## What to work on
An exact copy of the listing below is required, minus its pictures.

## Entries supplied
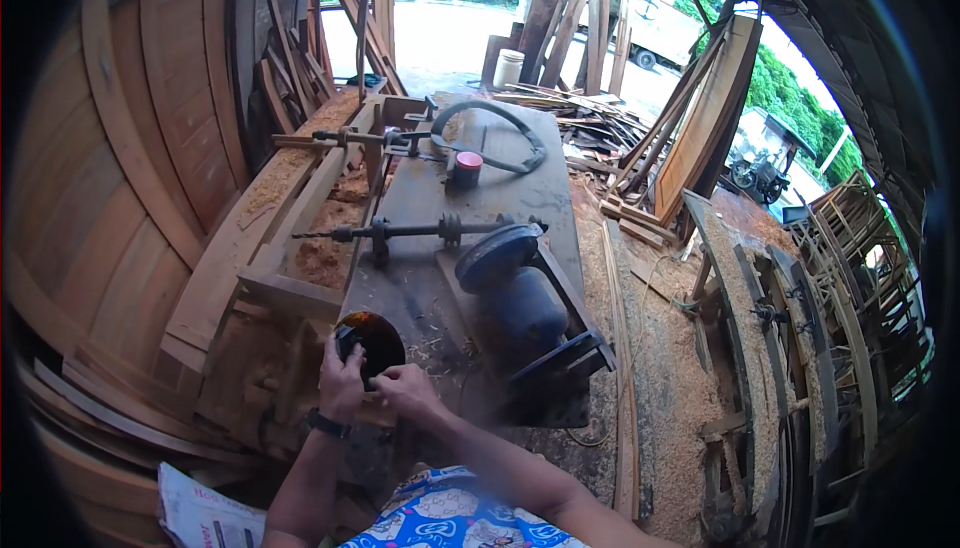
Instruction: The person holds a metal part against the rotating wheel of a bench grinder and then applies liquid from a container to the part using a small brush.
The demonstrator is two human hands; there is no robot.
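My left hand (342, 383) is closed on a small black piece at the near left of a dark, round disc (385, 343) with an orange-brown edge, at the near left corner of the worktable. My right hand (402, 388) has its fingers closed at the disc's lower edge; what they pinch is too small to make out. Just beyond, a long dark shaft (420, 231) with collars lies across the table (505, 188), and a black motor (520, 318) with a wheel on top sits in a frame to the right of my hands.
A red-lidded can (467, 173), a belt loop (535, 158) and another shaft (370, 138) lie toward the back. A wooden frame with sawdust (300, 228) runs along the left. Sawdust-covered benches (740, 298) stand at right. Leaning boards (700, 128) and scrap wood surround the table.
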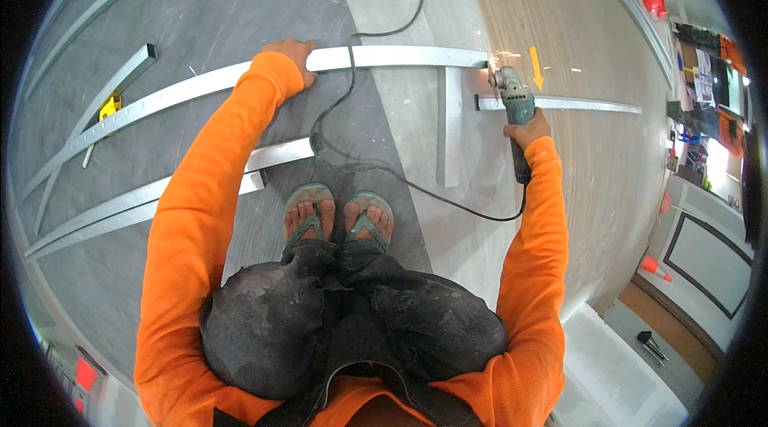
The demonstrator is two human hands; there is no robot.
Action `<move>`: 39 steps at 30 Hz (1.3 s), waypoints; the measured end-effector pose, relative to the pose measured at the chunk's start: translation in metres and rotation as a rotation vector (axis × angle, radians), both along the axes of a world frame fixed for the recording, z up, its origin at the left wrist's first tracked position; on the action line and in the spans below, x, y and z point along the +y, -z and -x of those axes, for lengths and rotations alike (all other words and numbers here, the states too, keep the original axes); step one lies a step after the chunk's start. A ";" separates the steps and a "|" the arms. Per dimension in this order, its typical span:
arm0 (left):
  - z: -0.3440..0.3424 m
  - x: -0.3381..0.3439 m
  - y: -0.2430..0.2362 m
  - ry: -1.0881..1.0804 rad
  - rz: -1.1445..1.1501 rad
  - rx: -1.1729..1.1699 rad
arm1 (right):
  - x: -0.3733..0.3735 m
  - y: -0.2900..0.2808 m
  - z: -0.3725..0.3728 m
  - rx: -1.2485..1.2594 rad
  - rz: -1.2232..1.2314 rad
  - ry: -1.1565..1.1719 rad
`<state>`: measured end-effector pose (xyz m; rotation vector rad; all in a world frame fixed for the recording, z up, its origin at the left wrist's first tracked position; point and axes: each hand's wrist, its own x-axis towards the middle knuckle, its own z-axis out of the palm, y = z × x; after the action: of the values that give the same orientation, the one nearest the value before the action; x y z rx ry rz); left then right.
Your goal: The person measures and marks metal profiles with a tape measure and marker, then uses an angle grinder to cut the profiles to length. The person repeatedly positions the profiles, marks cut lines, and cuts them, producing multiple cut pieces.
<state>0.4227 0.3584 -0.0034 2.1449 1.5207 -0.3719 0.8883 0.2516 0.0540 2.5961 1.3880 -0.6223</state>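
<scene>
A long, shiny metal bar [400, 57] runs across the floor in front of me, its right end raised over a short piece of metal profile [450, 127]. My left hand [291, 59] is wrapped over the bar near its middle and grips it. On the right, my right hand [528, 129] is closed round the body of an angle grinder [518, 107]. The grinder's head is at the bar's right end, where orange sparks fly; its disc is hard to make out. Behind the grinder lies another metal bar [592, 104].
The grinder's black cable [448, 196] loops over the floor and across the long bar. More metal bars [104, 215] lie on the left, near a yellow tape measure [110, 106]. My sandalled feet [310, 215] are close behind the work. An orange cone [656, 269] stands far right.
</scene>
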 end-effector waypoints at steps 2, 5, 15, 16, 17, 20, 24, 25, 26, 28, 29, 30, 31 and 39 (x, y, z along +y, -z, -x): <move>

## Output for this task
Instruction: The person holds a metal part against the rotating wheel of a bench grinder and then applies liquid from a container to the part using a small brush.
The demonstrator is two human hands; there is no robot.
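My left hand (342, 383) is closed on a small black piece at the near left of a dark, round disc (385, 343) with an orange-brown edge, at the near left corner of the worktable. My right hand (402, 388) has its fingers closed at the disc's lower edge; what they pinch is too small to make out. Just beyond, a long dark shaft (420, 231) with collars lies across the table (505, 188), and a black motor (520, 318) with a wheel on top sits in a frame to the right of my hands.
A red-lidded can (467, 173), a belt loop (535, 158) and another shaft (370, 138) lie toward the back. A wooden frame with sawdust (300, 228) runs along the left. Sawdust-covered benches (740, 298) stand at right. Leaning boards (700, 128) and scrap wood surround the table.
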The demonstrator is two human hands; there is no robot.
Action `<move>`: 39 steps at 30 Hz (1.3 s), waypoints; the measured end-effector pose, relative to the pose measured at the chunk's start: translation in metres and rotation as a rotation vector (axis × angle, radians), both along the axes of a world frame fixed for the recording, z up, its origin at the left wrist's first tracked position; on the action line and in the spans below, x, y and z point along the +y, -z and -x of those axes, for lengths and rotations alike (all other words and numbers here, the states too, keep the original axes); step one lies a step after the chunk's start. A ";" separates the steps and a "|" the arms. Per dimension in this order, its typical span:
arm0 (left):
  - z: -0.3440..0.3424 m
  - x: -0.3381..0.3439 m
  - y: -0.2430..0.2362 m
  - ry: -1.0881..1.0804 rad
  - rz: -1.1445..1.1501 rad
  - rx: -1.1729..1.1699 rad
arm1 (right):
  - x: -0.3733..0.3735 m
  - y: -0.2900..0.2808 m
  - z: -0.3725..0.3728 m
  - rx: -1.2485..1.2594 rad
  - rz: -1.2232..1.2314 rad
  - ry: -1.1565..1.1719 rad
`<state>`: measured end-effector pose (xyz m; rotation vector rad; all in a world frame fixed for the recording, z up, its origin at the left wrist's first tracked position; point and axes: each hand's wrist, its own x-axis towards the middle knuckle, its own z-axis out of the palm, y = z × x; after the action: of the values that give the same orientation, the one nearest the value before the action; x y z rx ry rz); left then right.
Your goal: The person measures and marks metal profiles with a tape measure and marker, then uses an angle grinder to cut the profiles to length. The person repeatedly positions the profiles, marks cut lines, and cuts them, producing multiple cut pieces.
<state>0.4227 0.3584 -0.0034 2.1449 1.5207 -0.3719 0.8883 0.2516 0.0540 2.5961 1.3880 -0.6223</state>
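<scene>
A long, shiny metal bar [400, 57] runs across the floor in front of me, its right end raised over a short piece of metal profile [450, 127]. My left hand [291, 59] is wrapped over the bar near its middle and grips it. On the right, my right hand [528, 129] is closed round the body of an angle grinder [518, 107]. The grinder's head is at the bar's right end, where orange sparks fly; its disc is hard to make out. Behind the grinder lies another metal bar [592, 104].
The grinder's black cable [448, 196] loops over the floor and across the long bar. More metal bars [104, 215] lie on the left, near a yellow tape measure [110, 106]. My sandalled feet [310, 215] are close behind the work. An orange cone [656, 269] stands far right.
</scene>
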 end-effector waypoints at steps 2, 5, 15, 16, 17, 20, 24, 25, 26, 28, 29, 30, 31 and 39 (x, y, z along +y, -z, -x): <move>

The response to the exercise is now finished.